▶ HOW TO COMPLETE THIS TASK: Transcribe this listing exactly; omit the pictures.

▶ PROVIDED MATERIAL:

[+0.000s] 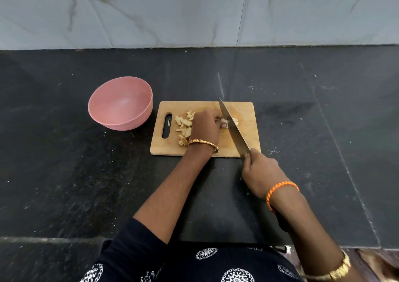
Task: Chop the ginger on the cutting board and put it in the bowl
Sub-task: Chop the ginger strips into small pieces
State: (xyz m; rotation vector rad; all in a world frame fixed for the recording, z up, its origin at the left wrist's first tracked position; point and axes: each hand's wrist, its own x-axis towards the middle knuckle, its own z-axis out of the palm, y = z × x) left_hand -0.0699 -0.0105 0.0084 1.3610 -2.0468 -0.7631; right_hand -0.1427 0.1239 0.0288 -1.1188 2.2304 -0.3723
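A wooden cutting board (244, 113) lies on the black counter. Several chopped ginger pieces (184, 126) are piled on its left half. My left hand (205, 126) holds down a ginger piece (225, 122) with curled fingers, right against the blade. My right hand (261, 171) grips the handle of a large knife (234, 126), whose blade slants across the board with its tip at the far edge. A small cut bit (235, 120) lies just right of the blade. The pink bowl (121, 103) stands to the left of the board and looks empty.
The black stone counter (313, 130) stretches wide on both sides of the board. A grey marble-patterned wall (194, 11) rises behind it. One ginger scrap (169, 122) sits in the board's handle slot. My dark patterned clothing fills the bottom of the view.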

▶ RESPONSE AREA:
[+0.000s] 
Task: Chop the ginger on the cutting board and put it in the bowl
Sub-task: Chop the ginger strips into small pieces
State: (xyz m; rotation vector rad; all in a world frame fixed for the recording, z up, its origin at the left wrist's first tracked position; point and axes: each hand's wrist, its own x-axis towards the middle knuckle, its own z-axis out of the palm, y = z × x) left_hand -0.0699 -0.0105 0.0084 1.3610 -2.0468 -0.7631; right_hand -0.1427 0.1239 0.0288 -1.1188 2.2304 -0.3723
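A wooden cutting board (244, 113) lies on the black counter. Several chopped ginger pieces (184, 126) are piled on its left half. My left hand (205, 126) holds down a ginger piece (225, 122) with curled fingers, right against the blade. My right hand (261, 171) grips the handle of a large knife (234, 126), whose blade slants across the board with its tip at the far edge. A small cut bit (235, 120) lies just right of the blade. The pink bowl (121, 103) stands to the left of the board and looks empty.
The black stone counter (313, 130) stretches wide on both sides of the board. A grey marble-patterned wall (194, 11) rises behind it. One ginger scrap (169, 122) sits in the board's handle slot. My dark patterned clothing fills the bottom of the view.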

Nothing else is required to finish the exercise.